-- RECORDS FOR THIS TASK follows --

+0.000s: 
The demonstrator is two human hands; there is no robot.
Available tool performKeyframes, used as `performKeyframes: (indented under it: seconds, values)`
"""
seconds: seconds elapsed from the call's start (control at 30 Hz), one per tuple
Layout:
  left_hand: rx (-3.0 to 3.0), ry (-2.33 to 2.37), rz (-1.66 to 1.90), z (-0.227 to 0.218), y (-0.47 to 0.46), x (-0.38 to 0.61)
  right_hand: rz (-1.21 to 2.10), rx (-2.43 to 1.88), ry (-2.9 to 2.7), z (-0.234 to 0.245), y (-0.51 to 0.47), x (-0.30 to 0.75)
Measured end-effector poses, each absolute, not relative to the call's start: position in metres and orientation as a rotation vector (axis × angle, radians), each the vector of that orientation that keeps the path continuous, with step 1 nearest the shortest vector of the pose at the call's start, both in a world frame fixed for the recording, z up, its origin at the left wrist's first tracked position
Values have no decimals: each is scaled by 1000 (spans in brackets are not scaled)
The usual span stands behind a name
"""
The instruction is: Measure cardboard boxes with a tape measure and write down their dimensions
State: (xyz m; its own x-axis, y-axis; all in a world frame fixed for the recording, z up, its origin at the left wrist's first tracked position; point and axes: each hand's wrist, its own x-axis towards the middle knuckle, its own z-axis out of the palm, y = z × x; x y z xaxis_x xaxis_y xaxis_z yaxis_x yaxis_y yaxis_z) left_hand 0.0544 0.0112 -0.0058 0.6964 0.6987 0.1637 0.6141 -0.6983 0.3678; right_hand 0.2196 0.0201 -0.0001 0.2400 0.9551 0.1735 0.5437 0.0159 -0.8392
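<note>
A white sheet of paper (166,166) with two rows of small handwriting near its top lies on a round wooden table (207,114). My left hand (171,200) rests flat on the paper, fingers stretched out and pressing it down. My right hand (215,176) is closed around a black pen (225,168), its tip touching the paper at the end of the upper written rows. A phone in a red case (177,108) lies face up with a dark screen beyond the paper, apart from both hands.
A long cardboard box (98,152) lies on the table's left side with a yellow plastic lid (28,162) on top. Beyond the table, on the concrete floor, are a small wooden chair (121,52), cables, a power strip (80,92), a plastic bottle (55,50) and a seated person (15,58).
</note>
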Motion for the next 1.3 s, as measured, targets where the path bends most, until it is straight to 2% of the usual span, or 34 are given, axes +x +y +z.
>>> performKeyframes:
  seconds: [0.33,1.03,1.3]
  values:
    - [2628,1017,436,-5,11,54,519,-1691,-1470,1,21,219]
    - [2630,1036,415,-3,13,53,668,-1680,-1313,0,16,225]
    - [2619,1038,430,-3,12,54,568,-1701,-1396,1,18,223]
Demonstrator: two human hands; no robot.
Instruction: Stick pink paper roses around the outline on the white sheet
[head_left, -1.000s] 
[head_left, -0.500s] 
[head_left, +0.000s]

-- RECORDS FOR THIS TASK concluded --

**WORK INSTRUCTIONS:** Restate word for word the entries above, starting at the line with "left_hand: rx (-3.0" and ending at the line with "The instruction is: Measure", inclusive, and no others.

**SOLUTION:**
  left_hand: rx (-3.0 to 3.0), ry (-2.33 to 2.37), rz (-1.66 to 1.90), z (-0.227 to 0.218), y (-0.47 to 0.46), x (-0.38 to 0.61)
  right_hand: rz (-1.21 to 2.10), rx (-2.43 to 1.88), ry (-2.9 to 2.7), z (-0.234 to 0.245), y (-0.51 to 0.47), x (-0.30 to 0.75)
Measured end-effector poses, each absolute, not relative to the call's start: position in metres and orientation as a rotation vector (axis × angle, radians), each the vector of that orientation that keeps the path continuous, with step 1 nearest the shortest vector of the pose at the call's start, both in a world frame fixed for the recording, z up, its origin at the left wrist's first tracked position
Values have no decimals: each is scaled by 1000 (spans in brackets are not scaled)
The usual span stands behind a name
"""
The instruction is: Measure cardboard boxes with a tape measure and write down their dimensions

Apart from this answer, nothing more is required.